BLM detailed for the public some of the alternatives it might consider in an upcoming Environmental Impact Statement, which all call for increased logging. Most notably, the BLM document includes a new interpretation of the law that prioritizes logging over all other values and uses of these publicly owned forests.
According to documents obtained from the administration by the Klamath-Siskiyou Wildlands Center, the Medford BLM plans on removing thousands of acres of habitat for the spotted owl over the next few years pushing that imperiled species closer to extinction. Spotted owl numbers are rapidly declining across the Northwest.
In other areas of the Pacific Northwest mature and old growth forests are not being logged, because forester managers focus on thinning existing tree plantations and reducing hazardous fuels around communities.

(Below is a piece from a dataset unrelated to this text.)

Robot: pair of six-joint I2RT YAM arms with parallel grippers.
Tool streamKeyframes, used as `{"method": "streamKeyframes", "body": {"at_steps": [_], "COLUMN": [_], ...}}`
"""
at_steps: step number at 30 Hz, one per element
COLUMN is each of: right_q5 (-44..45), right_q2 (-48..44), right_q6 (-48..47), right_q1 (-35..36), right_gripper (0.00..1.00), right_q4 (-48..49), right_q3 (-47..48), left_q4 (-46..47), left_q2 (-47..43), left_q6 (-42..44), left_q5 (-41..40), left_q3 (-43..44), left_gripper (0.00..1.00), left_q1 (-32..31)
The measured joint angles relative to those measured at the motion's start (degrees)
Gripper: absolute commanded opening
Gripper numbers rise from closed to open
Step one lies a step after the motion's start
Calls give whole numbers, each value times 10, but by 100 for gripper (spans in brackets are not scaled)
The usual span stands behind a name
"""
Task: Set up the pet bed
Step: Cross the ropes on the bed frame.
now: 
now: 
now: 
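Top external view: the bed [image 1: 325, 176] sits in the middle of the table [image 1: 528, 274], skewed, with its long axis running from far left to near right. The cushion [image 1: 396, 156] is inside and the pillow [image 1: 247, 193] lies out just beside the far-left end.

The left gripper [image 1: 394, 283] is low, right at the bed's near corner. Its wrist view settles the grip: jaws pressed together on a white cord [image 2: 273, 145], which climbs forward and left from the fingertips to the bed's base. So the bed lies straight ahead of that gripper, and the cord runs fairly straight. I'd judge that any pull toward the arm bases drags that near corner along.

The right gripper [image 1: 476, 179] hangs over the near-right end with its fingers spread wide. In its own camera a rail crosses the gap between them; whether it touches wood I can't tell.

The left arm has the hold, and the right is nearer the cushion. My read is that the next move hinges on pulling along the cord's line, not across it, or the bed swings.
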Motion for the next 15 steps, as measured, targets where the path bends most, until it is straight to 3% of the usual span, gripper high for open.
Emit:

“Most federal managers of old-growth forests are focused on fire hazard projects, but the BLM is moving in the opposite direction to cut down the most fire-resistant and ecologically rich part of the landscape,” said Lesley Adams, spokeswoman for the Klamath-Siskiyou Wildlands Center, a forest conservation organization located in southwest Oregon.
The President’s FY 2007 budget would have doubled logging in the Pacific Northwest and the administration has proposed weakening rules designed to protect salmon and clean water. Most recently the BLM and Forest Service reissued plans to eliminate protection for over 600 old growth dependent species by eliminating the Survey and Manage requirements of the Northwest Forest Plan. The administration’s first attempt to gut these important wildlife protections was ruled illegal by a federal court.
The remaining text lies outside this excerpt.